Tre, in ossequio al numero perfetto. E  Figliolia, di capigruppo-consulenti su questa materia, non ne vuole di più.

Vincenzo Daniele, capogruppo Pd (foto gino conte)

Ha individuato anche il metodo politico per sceglierli. Due alle forze politiche di maggioranza più votate che esprimano attualmente almeno due consiglieri, il terzo alla lista che, pur esprimendo almeno due consiglieri, non ha un assessore in Giunta.

I nomi dunque sono quelli di Vincenzo Daniele (Pd), Franco Amato (Con la Città Figliolia) e Tito Fenocchio (Campania Libera).

Fenocchio però ha fatto sapere di sentirsi  rappresentato da Franco Amato.

Franco Amato, (foto gino conte)
Salvatore Maione (foto napoli today)

E dunque il suo posto è stato preso da Salvatore Maione, capogruppo di Democrazia e Libertà, la lista che due anni fa ha preso più voti di Campania Libera.

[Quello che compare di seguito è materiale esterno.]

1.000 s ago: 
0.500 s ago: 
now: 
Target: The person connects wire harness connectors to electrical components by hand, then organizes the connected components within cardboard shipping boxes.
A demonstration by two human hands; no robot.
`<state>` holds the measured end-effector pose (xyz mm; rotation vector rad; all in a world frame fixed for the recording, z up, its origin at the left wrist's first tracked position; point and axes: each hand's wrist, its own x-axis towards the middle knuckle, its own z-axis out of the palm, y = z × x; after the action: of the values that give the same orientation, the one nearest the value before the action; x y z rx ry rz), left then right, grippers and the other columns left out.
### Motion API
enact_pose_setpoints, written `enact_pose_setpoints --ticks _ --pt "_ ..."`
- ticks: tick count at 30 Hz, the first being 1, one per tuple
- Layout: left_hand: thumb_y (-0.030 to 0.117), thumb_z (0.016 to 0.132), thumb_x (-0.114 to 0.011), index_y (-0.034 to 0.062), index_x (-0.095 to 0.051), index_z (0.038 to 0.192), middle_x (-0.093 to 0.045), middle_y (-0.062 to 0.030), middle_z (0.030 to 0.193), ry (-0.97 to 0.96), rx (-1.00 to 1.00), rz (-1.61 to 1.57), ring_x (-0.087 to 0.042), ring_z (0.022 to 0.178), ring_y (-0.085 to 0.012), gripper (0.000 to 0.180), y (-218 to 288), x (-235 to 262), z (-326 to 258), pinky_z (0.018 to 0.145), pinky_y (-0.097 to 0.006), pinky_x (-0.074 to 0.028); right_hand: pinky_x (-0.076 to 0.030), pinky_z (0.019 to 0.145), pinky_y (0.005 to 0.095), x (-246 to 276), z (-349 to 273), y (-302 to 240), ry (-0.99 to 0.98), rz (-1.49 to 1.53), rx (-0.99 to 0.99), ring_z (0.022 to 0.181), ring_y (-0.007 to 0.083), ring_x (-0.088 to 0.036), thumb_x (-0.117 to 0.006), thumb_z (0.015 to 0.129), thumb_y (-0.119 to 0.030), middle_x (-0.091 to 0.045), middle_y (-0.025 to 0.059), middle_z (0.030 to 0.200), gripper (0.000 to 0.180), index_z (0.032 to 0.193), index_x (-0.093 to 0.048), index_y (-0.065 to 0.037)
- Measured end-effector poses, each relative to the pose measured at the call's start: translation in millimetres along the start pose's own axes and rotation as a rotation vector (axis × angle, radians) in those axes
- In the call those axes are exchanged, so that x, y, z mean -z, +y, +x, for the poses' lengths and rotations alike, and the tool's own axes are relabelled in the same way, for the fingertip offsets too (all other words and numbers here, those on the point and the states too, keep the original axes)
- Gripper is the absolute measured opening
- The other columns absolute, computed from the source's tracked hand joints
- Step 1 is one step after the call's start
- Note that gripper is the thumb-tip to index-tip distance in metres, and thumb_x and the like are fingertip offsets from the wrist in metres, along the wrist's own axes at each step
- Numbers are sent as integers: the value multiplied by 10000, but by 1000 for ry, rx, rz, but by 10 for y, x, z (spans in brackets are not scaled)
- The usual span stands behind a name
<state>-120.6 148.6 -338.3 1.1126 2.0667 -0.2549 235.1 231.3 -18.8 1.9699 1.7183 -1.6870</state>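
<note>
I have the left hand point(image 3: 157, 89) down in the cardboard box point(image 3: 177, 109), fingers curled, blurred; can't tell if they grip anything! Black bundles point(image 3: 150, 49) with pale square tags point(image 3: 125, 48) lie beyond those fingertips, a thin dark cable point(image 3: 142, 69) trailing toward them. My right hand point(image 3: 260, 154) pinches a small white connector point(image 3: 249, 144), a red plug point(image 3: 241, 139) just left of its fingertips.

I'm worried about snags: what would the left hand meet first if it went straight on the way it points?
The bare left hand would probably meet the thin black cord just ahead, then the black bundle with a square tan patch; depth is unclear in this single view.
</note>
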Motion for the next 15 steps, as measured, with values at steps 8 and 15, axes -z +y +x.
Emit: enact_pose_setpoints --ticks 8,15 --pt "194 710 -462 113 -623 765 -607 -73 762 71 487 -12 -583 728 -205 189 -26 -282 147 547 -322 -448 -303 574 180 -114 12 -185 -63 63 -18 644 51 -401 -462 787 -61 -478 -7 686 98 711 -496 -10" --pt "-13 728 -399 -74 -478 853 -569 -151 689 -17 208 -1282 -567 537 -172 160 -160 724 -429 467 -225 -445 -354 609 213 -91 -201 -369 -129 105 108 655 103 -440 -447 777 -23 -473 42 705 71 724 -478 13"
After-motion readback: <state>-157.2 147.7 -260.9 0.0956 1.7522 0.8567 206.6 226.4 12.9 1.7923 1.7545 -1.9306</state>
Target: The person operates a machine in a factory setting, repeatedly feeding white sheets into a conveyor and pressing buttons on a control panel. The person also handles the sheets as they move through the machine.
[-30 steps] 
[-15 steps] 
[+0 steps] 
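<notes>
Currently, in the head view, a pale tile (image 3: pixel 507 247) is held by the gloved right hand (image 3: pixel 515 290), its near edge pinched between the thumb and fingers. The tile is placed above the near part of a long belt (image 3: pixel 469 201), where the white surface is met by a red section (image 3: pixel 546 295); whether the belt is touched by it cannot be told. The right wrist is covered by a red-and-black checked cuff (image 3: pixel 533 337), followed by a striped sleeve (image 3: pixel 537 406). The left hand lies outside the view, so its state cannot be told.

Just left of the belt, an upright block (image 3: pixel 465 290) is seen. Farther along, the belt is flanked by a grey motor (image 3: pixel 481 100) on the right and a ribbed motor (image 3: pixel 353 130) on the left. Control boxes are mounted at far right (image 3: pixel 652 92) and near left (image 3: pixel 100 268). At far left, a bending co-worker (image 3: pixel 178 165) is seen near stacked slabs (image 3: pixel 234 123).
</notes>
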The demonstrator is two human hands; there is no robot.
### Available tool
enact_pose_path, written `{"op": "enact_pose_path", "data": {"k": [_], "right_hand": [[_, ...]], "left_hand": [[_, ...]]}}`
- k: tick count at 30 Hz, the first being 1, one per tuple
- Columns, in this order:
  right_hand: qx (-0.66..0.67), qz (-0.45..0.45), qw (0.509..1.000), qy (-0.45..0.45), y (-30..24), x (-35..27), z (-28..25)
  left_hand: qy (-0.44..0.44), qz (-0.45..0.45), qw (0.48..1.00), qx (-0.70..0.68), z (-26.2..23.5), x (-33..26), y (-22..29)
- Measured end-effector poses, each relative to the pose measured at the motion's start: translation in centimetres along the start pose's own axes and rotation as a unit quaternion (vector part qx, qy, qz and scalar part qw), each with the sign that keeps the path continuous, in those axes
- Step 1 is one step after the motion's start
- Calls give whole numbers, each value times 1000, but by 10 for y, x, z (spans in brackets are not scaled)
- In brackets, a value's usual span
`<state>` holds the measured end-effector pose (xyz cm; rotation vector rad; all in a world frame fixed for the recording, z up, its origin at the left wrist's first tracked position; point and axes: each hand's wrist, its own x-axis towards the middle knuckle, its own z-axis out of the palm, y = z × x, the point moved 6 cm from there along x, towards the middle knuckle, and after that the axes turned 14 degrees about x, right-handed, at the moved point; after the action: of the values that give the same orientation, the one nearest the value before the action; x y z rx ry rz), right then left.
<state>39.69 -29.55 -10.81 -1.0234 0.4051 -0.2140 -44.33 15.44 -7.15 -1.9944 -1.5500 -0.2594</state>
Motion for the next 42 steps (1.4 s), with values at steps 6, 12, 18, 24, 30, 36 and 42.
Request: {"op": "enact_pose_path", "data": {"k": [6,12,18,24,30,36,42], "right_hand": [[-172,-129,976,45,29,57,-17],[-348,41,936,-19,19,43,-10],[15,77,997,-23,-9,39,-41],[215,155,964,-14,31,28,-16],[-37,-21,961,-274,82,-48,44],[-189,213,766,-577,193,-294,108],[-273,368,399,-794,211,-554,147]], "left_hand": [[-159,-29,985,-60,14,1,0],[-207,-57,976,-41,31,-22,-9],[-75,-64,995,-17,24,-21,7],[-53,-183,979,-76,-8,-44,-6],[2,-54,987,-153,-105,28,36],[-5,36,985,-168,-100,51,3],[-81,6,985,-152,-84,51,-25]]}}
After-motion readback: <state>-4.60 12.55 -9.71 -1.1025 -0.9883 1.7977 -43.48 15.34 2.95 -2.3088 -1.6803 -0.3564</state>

Prima del panettone sembrava tutto deciso così.

Ma, dopo i botti e lo spumante, è cambiata la scena.

Gennaro Pastore (Uniti per Pozzuoli)

E al grido di “nella cabina di regia ci devo essere anche io”, il consigliere Gennaro Pastore ha fatto saltare gli schemi ed ha preso tutti in contropiede.

Pastore (pupillo dello scafato ex consigliere provinciale Filippo Monaco) rivendica la presenza in quel team anche della lista in cui è stato eletto, “Uniti per Pozzuoli”, ultima in termini di preferenze nella squadra consiliare di Figliolia.

Ma è ovvio che, se in “cabina” entra Pastore,   gli altri “esclusi” rivendicheranno pari dignità: Paolo Tozzi per i Verdi, Lydia De Simone per il gruppo misto e Antonio Villani per “Idea Pozzuoli”, difficilmente starebbero a guardare una porta chiusa. E avrebbero tutte le ragioni per pretendere di sfondarla.

E, stando così le cose, a qualcuno potrebbe anche venire in mente di bilanciare le presenze in “cabina” secondo i reali rapporti di forza all’interno della coalizione.

Insomma, si rischia di entrare in un campo minato da cui potrebbe essere impossibile uscirne, anche perché non osiamo immaginare come reagirà la minoranza a questa sorta di blitz dei suoi avversari.

Se non fosse calvo, potremmo dire che Figliolia ha un diavolo per capello.

Tocca a lui infatti sbrogliare questa matassa.

E deve fare anche in fretta, se vuole continuare a vedere il rione Terra come chiave di accesso ai sogni da consigliere regionale.